Lead is a very soft metal which, in gasoline and diesel powered vehicles, may be found in the battery, assuming it is equipped with a lead-acid battery. In this type of battery, the lead makes up the plates which are suspended in battery acid (sulfuric acid). Lead is also used in wheel balancing weights and wire connectors.

In auto racing, lead is often used for weights, both for weighing down a car to meet event regulations and to adjust the weight distribution to change the handling characteristics.

Lead Recycling

Due to its low melting point, lead is very easy to extract from other components and recycle. In the United States, over 98 percent of lead is recycled as opposed to being thrown away. When you buy a new battery and are charged a "core charge", that is there to encourage the recycling of old batteries.

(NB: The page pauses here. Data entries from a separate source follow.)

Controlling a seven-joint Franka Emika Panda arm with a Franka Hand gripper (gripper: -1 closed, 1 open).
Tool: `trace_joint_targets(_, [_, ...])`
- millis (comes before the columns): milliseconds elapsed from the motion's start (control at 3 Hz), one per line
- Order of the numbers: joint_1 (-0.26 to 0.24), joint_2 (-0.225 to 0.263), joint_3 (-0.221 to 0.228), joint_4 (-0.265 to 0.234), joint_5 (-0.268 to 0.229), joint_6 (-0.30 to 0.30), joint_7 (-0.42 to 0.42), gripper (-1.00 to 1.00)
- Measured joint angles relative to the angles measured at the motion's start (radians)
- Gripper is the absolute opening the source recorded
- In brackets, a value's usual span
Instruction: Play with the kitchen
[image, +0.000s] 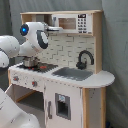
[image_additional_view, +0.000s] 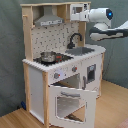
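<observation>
The kitchen (image: 75, 80) (image_additional_view: 55, 65) is a tall toy unit in white and light wood. It has a grey range hood (image_additional_view: 48, 20), a black faucet (image: 84, 59) (image_additional_view: 75, 39), a sink (image: 72, 73) (image_additional_view: 80, 50) and a small pot (image: 30, 62) (image_additional_view: 48, 56) on the stovetop. The oven door (image_additional_view: 70, 102) hangs open, tipped forward. My gripper (image: 52, 28) (image_additional_view: 80, 13) is held high at the front of the microwave (image: 75, 22) (image_additional_view: 76, 8). Whether it touches the microwave is unclear.
The white arm (image: 32, 37) fills the first exterior view's left and enters from the second exterior view's right (image_additional_view: 107, 30). A grey curtain (image_additional_view: 10, 60) hangs behind the kitchen. The wooden floor (image_additional_view: 112, 110) lies in front.
</observation>
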Motion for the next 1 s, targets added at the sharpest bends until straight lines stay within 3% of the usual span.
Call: trace_joint_targets(1000, [0.221,-0.011,-0.175,-0.123,0.0,0.043,-0.017,-1.0])
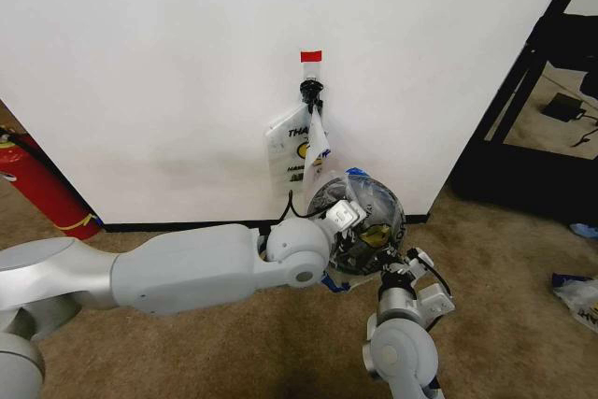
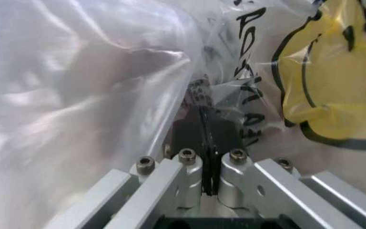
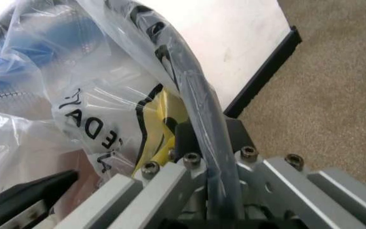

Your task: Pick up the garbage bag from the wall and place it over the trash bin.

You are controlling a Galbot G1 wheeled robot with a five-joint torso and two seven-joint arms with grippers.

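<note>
The garbage bag (image 1: pixel 374 195), clear plastic with black print and a yellow smiley (image 2: pixel 335 81), lies bunched over the top of the small black trash bin (image 1: pixel 372 251) at the foot of the wall (image 1: pixel 168 72). My left gripper (image 2: pixel 207 138) reaches across from the left and is shut on a fold of the bag's film. At the bin's right side my right gripper (image 3: pixel 209 136) is closed over the bag-covered dark rim (image 3: pixel 192 90). Another bag of the same kind (image 1: pixel 295 149) hangs from the black hook (image 1: pixel 310 92) under the red tape (image 1: pixel 310 55).
A red fire extinguisher (image 1: pixel 42 189) leans at the wall on the left. A black frame (image 1: pixel 523 91) stands at the right, with plastic scraps (image 1: pixel 579 292) on the carpet near it. A black baseboard (image 1: pixel 187 226) runs along the wall's foot.
</note>
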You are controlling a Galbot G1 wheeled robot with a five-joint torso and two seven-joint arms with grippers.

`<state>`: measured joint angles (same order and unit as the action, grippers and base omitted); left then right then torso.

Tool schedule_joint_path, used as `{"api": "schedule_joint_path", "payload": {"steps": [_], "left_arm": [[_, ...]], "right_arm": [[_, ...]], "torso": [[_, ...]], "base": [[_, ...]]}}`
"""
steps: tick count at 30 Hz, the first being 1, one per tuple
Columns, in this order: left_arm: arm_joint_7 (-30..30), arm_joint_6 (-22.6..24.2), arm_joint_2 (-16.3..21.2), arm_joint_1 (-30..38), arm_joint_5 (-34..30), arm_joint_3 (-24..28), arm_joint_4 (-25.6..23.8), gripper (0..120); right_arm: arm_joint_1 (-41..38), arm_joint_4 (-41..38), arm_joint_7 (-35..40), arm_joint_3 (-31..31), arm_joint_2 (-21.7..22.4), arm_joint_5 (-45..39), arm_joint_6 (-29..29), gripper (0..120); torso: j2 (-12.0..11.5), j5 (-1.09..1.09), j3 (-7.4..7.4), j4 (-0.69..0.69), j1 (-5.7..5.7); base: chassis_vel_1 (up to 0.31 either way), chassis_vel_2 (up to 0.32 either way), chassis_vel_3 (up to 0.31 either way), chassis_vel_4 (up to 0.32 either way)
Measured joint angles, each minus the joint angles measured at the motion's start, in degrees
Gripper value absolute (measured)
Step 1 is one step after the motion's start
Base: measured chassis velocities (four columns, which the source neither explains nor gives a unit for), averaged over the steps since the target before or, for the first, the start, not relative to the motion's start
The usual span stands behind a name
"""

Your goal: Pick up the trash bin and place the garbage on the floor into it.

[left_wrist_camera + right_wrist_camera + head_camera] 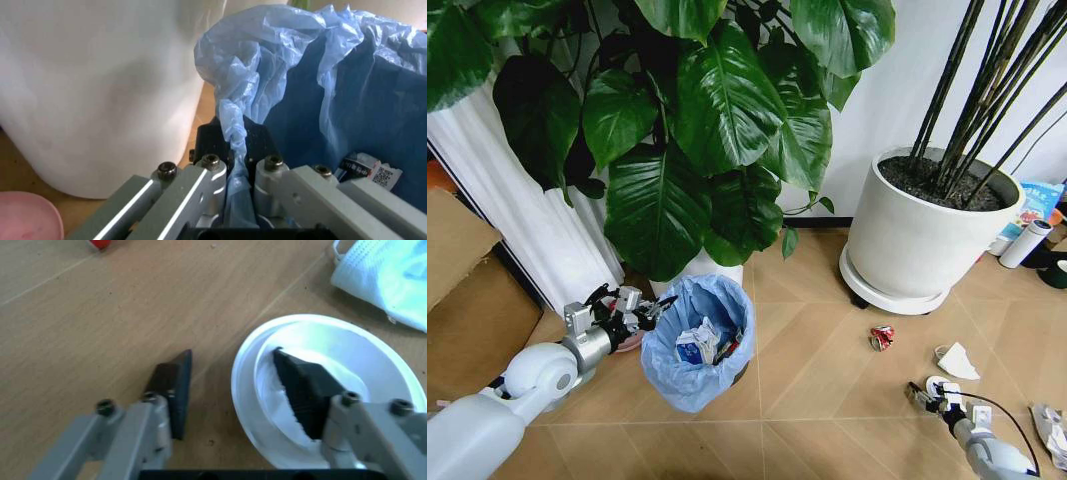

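The trash bin (695, 350), black with a crinkly light-blue bag, stands on the floor (827, 400) and holds a blue-white carton (690, 347) and other litter. My left gripper (643, 311) is shut on the bin's near rim; in the left wrist view its fingers (270, 172) pinch the bag (233, 120) and the black rim. My right gripper (233, 385) is open low over a white lid (333, 365), one finger inside the lid and the other on the planks. A crushed red can (882, 337), a white wad (955, 361) and a wrapper (1052, 432) lie on the floor nearby.
A large white plant pot (917, 240) on a wheeled saucer stands behind the litter. A leafy plant in a white pot (702, 268) rises right behind the bin. Cardboard boxes (467, 290) sit at the left, and a white thermos bottle (1025, 243) at the far right.
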<state>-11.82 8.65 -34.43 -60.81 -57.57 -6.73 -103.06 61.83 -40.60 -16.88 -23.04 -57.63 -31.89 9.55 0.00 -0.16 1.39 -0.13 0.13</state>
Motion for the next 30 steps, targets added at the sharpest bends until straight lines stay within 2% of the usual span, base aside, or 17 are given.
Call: {"api": "schedule_joint_path", "payload": {"steps": [3,7,10,12,14,23,28,30], "left_arm": [[0.0,0.0,0.0,0.0,0.0,0.0,0.1,0],[0.0,0.0,0.0,0.0,0.0,0.0,0.1,0],[0.0,0.0,-0.1,0.0,0.0,0.1,0.1,0],[0.0,0.0,-0.1,0.0,0.0,0.1,0.1,0],[0.0,0.0,-0.1,0.0,0.0,0.1,0.1,0],[0.0,0.0,-0.2,0.2,0.0,0.3,0.0,0],[0.0,0.0,-0.4,0.1,0.0,0.3,-0.3,0],[-0.1,0.0,-0.3,0.1,0.0,1.0,-0.4,0]], "right_arm": [[0.0,0.3,0.0,0.0,0.0,0.2,0.0,30],[0.1,0.3,0.0,-0.1,0.1,0.2,0.0,23],[0.9,-0.3,0.0,-0.2,0.4,-0.2,-0.1,10],[1.2,-0.6,0.0,-0.2,0.6,-0.3,-0.2,7],[1.7,-1.3,-0.1,-0.2,0.9,-0.6,-0.5,0],[4.0,-5.1,-0.3,-0.1,2.4,-2.1,-1.8,0],[6.9,-10.0,-1.0,-0.4,4.4,-4.5,-2.0,0],[9.0,-13.5,-4.1,-0.6,5.9,-6.6,-1.0,0]], "torso": [[0.0,0.01,0.0,0.02,0.0],[0.0,0.01,0.0,0.02,0.0],[0.0,0.03,0.0,-0.01,0.0],[0.0,0.04,0.0,-0.02,0.0],[0.0,0.06,0.01,-0.03,0.0],[0.0,0.1,0.02,-0.02,0.01],[0.0,0.07,0.02,-0.02,0.01],[0.0,0.06,0.02,-0.02,0.01]], "base": [[0.0,0.0,0.0,0.0],[0.0,0.0,0.0,0.0],[0.0,0.0,0.0,0.0],[0.0,0.0,0.0,0.0],[0.0,0.0,0.0,0.0],[0.0,0.0,0.0,0.0],[0.0,0.0,0.0,0.0],[0.0,0.0,0.0,0.0]]}}
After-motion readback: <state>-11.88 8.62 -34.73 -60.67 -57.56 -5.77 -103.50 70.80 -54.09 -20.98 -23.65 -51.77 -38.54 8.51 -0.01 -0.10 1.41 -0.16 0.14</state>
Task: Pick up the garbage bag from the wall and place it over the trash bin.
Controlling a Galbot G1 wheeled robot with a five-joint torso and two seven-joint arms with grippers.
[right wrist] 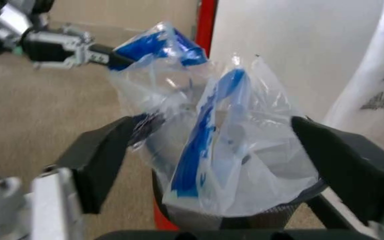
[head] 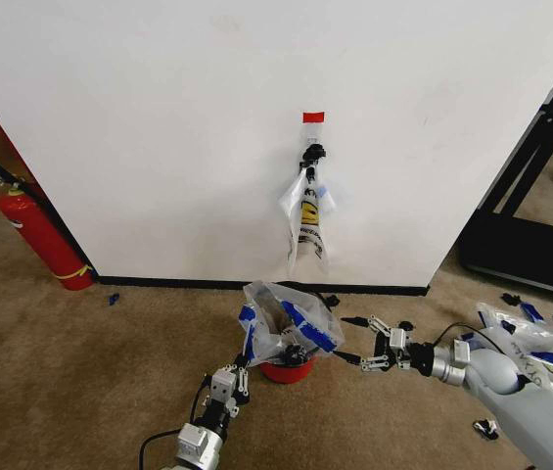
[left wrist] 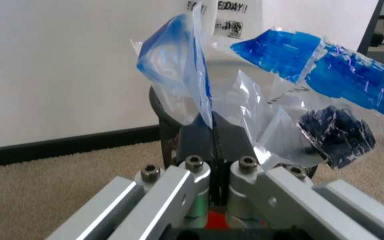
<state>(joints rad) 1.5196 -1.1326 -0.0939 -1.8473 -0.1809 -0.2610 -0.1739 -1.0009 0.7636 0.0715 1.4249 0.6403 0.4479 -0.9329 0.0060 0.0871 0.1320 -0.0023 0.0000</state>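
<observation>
Low on the brown carpet, just in front of the black baseboard of the large plain white wall (head: pixel 159 147), stands the small round black-mesh trash bin with a red base (head: pixel 287 369), and a thin translucent plastic garbage bag with blue tape patches at its rim (head: pixel 281 318) is bunched up over its mouth, not spread around the rim. The left gripper (head: pixel 240 369) sits at the bin's left side; the left wrist view shows its jaws pressed shut on a fold of the bag's blue-patched rim (left wrist: pixel 199 100), a detail the head view leaves too small to judge. The right gripper (head: pixel 366 343) is just right of the bin, and its wrist view shows the two dark jaws spread wide on either side of the bag (right wrist: pixel 232 150), not gripping it, with the left gripper (right wrist: pixel 122 59) visible beyond. From the head view, a second thin bag with a yellow and black print (head: pixel 308 220) hangs on the wall from a small black hook (head: pixel 312 153) under a red tape rectangle (head: pixel 313 117). I count one bin, two grippers, one hanging bag, one red fire extinguisher (head: pixel 43 240) by the wall's left corner, and several blue-lettered white bags (head: pixel 540 352) on the carpet to the right.
</observation>
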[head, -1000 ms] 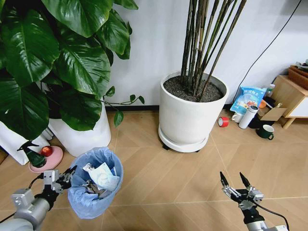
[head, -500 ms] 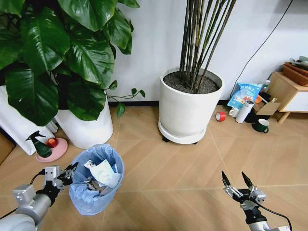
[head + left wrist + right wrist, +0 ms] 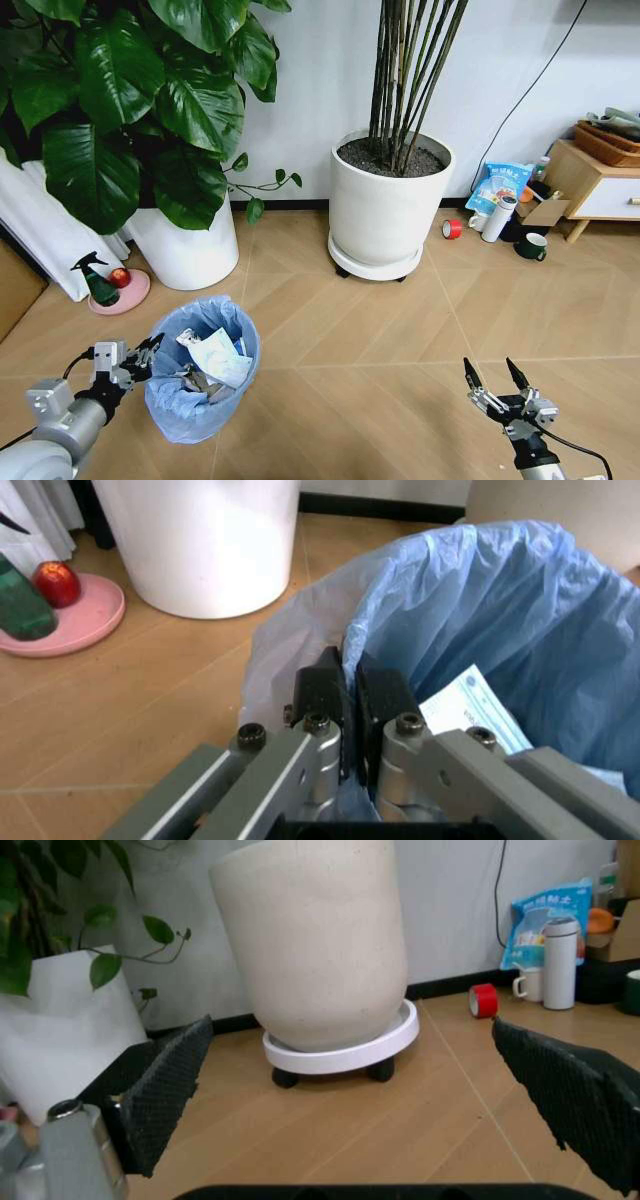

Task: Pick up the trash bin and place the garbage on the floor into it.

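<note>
The trash bin, lined with a crinkled light-blue bag, stands at the lower left of the head view over the herringbone floor. My left gripper is shut on its near rim. In the left wrist view the left gripper pinches the bag-covered rim of the bin. Garbage lies inside the bin: white paper and wrappers, and a printed white sheet. My right gripper hangs open at the lower right with nothing between its fingers. In the right wrist view its fingers spread wide.
A large white plant pot on a wheeled saucer stands ahead, and a second white pot is at the left. A pink dish with a spray bottle sits left. A red tape roll, cups, a flask and a wooden cabinet crowd the right wall.
The whole head view has shifted: the camera has drawn back and more floor shows. The bin stays in my left gripper, and the right gripper stays open.
</note>
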Motion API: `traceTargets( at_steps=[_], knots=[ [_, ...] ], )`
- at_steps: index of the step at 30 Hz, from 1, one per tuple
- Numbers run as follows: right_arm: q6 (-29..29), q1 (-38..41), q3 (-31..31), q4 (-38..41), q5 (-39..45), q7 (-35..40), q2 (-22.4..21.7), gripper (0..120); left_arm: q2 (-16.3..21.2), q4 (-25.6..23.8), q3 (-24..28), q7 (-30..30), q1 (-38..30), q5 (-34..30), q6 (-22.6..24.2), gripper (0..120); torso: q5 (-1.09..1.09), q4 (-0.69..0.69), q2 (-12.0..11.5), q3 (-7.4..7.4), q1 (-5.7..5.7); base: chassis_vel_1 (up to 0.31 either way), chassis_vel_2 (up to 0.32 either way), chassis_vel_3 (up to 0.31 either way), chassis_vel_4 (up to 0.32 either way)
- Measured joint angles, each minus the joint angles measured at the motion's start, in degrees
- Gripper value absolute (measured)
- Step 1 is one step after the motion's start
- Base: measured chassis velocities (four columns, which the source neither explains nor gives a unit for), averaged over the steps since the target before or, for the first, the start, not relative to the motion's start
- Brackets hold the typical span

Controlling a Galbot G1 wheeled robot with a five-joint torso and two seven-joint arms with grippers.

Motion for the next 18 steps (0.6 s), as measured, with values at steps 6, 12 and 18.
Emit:
traceTargets(
  at_steps=[6,12,18],
  knots=[
    [0.2,-0.1,0.1,0.1,-0.1,-0.2,0.3,100,0.3,0.0,0.0,0.0,-0.3,-0.4,0.0,0,0.0,0.01,0.0,0.0,0.0,0.183,-0.168,-0.161,0.16],
    [0.5,-0.1,0.2,0.0,-0.2,-0.5,0.5,100,0.8,0.1,0.0,-0.2,-1.1,-0.7,0.1,0,0.01,-0.01,0.0,0.0,0.0,0.177,-0.19,-0.187,0.185],
    [0.7,-0.1,0.3,-0.1,-0.2,-0.8,0.5,100,1.0,0.2,0.2,-0.3,-1.5,-0.9,0.2,0,0.01,0.0,0.0,0.0,0.0,0.169,-0.175,-0.186,0.172]
  ],
)
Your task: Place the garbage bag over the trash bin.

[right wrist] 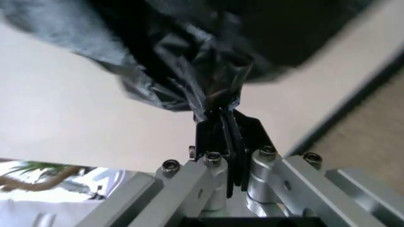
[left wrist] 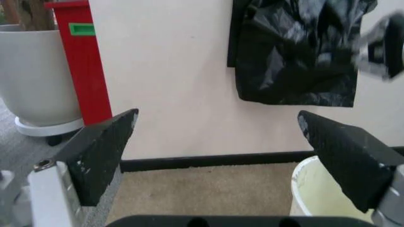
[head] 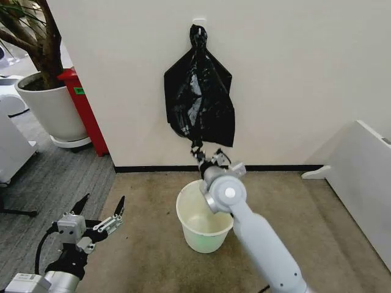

This involves chemical names, terms, and/or reactions, which may be complicated without a basic understanding of chemistry.

Leaded Gasoline


Lead was once put into gasoline to improve the performance its overall performance. Tetraethyllead (the molecular structure seen at the right) was used in early vehicles to help reduce engine knocking, artificially improve octane ratings, and help reduce wear on valve seats within the engine. Due to concerns over air pollution and health risks, the addition of lead to fuel was gradually phased out starting in the late 1970′s and banned altogether in all United States on-road vehicles in 1995.

Tetraethyllead can be written as C8H20Pb.